それなのに、エメラルドは、ダイナンをファーストネームで呼ぶ。
とても、不愉快だ。
「だましているわけではありませんわ。私は……」
「プロの庭師とどう違いますの?彼らよりもきれいに花を咲かせることが出来ます?」
反論をさっさと封じ込め、エメラルドは続ける。
「だったら、勝負しましょうよ。あの花壇。どちらがより早く美しく花を咲かせられるか。――聖女様だもの。明日には咲いてしまっているのかしら?」
エメラルドが示したのは、応接間から見える中庭の一角にある。噴水を囲むように、右と左に花壇が広がっている。

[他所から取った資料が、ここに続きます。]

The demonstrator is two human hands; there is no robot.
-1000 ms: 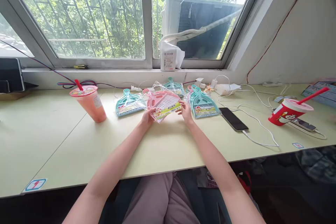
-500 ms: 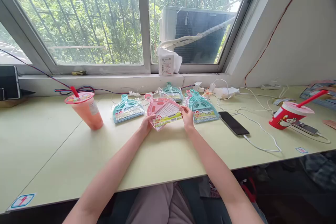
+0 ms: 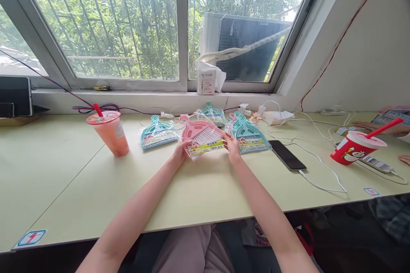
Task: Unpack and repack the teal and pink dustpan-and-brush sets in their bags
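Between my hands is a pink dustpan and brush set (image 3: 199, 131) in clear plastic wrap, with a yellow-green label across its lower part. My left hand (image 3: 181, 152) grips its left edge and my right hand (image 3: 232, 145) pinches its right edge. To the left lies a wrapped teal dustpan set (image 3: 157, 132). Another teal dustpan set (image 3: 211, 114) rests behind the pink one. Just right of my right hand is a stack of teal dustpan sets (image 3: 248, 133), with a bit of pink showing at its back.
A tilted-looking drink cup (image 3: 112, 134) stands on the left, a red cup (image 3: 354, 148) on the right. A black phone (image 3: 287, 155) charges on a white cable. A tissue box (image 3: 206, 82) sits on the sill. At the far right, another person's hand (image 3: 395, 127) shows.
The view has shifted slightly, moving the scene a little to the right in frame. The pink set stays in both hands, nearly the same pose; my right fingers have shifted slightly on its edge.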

明日には咲いているかもしれないと言いながらも、彼女の表情は、全くそう思っていない。
出来るわけがないと知っているのだ。
チェルシーは自分を聖女だと言ったことはない。突然、神官がやってきてチェルシーを聖女だと言ったのだ。
チェルシーが育てた植物が少しだけ丈夫に育つ力。
そんなもの、本当にそれを生業にしている人と比べて、どれだけ優れているのかなんて分からない。

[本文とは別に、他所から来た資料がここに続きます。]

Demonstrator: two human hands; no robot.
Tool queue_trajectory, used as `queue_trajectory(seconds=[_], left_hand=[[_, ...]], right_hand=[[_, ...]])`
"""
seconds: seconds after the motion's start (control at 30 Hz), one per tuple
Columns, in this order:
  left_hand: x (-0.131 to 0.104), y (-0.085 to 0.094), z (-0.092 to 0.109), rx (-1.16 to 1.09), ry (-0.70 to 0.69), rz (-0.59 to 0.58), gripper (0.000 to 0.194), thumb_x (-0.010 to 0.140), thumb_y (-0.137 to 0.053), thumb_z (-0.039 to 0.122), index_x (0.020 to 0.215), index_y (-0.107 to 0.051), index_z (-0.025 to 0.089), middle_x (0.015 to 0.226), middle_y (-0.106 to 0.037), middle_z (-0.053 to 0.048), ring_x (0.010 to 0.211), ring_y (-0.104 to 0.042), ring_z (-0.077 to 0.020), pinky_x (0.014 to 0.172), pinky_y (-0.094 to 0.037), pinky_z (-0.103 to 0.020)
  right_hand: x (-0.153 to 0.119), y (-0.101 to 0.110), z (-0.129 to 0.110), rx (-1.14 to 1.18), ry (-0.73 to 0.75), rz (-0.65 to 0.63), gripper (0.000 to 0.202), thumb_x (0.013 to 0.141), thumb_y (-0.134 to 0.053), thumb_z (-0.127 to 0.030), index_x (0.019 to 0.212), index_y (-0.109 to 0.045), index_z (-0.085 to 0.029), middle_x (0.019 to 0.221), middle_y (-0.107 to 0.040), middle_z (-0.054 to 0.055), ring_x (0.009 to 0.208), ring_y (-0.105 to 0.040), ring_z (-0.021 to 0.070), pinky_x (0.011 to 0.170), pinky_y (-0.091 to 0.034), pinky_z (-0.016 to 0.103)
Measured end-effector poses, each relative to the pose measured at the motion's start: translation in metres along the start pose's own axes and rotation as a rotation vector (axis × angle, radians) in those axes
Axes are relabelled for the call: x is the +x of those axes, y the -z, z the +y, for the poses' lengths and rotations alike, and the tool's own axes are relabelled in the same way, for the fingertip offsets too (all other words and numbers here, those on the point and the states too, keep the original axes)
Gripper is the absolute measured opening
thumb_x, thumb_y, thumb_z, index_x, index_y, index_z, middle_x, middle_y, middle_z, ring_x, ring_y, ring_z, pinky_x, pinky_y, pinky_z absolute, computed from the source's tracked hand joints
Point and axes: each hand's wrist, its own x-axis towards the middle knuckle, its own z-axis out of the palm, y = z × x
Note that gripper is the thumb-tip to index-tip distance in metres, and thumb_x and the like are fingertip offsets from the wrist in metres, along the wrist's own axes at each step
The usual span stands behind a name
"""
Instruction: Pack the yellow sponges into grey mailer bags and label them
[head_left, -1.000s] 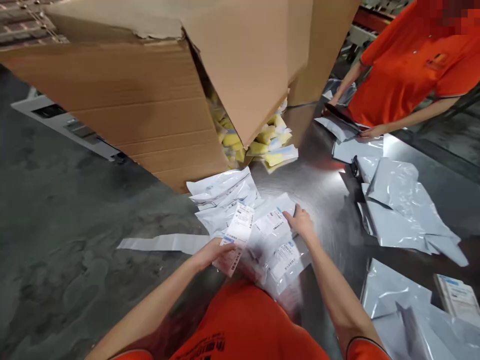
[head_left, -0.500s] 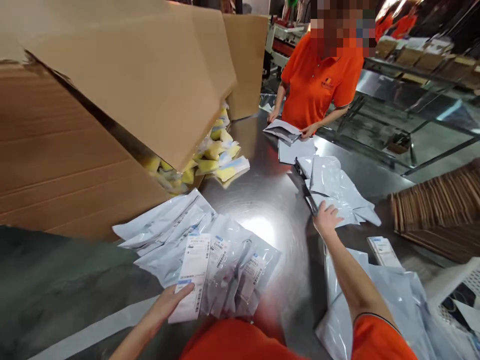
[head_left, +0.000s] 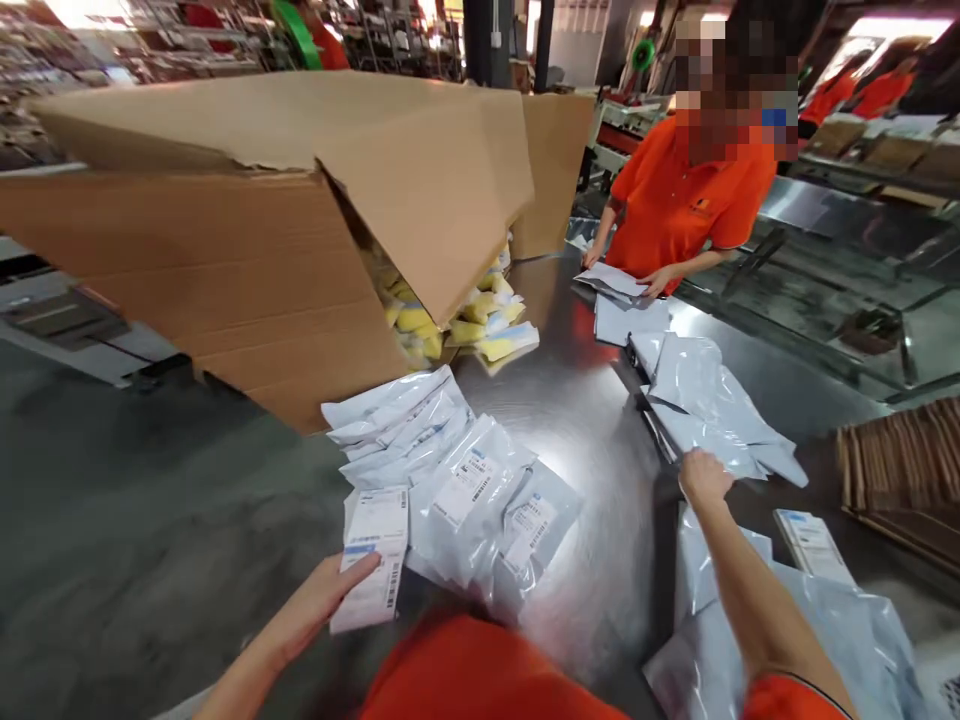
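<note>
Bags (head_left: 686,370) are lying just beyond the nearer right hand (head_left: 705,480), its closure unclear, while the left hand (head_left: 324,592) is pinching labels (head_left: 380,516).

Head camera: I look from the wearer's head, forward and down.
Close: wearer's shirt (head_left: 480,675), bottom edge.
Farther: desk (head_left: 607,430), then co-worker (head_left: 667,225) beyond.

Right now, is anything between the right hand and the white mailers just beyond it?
Nothing visible stands between: the right hand is at the near edge of the white mailers; whether it grips one is hidden.
</note>
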Motion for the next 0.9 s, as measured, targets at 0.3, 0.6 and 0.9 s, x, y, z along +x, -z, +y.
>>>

「勝負をして、どうします?私が聖女ではないと見せつけたいだけですか?」
城を出してくれるならば、存分にして欲しい。
もしも、チェルシーが聖女でなくなったら、ダイナンはどうするだろう。オルダマン侯爵家に何ももたらさない嫁を、エドワードは認めるだろうか。
ここから出たい。
ダイナンに会いたい。
だけど、聖女で無くなったチェルシーは、彼の傍に行けるのだろうか。
「見せつけるだなんて。聖女がどれだけの力を持つのか、皆さんに知っていただかなくてはならないと思いますの。だって、聖女様って、敬意を払う対象でしょう?」
言外に、チェルシーに敬意を払う気はないのだと伝えてくる。
ここでチェルシーが断っても、結局は植物を育て始めたのだと広められるのだろう。
『聖女様は、お花を育てないとおっしゃった』『聖女様と一緒にお花を育て始めましたの』
どちらでも、結果は彼女の良いようになるのだろう。
「私は、どちらでも構いません」
大きく息を吐いて、ソファーに沈み込んだ。
背筋を伸ばして微笑み続けるなんてできない。とにかく、疲れた。
ダイナンに、会いたい。
「……興味のないふりをして、最後は王太子妃になれると考えているのでしょうね」
エメラルドの笑顔が消えた。
「サミュエルさまは、私の婚約者ですわ。後から出てきたくせに、また、舞い戻って来ようとしているのね」
彼女の滑らかな真っ白な頬を、一筋の涙が伝っていった。
彼女が見せた、一瞬の真実。
チェルシーが目を丸くしている間に、エメラルドは立ち上がった。
立ち上がって、チェルシーを見る瞳に涙はない。
見間違いかと思えるほどの変化だ。
「王太子殿下に侯爵令息様。あちこちに蜜を振りまいてお忙しいこと。お花の事、是非お世話をお願いいたしますわ」
最後には、うふふと笑い声まで上げながら部屋を出て行った。
その日のうちに、花壇には色とりどりの苗が植えられた。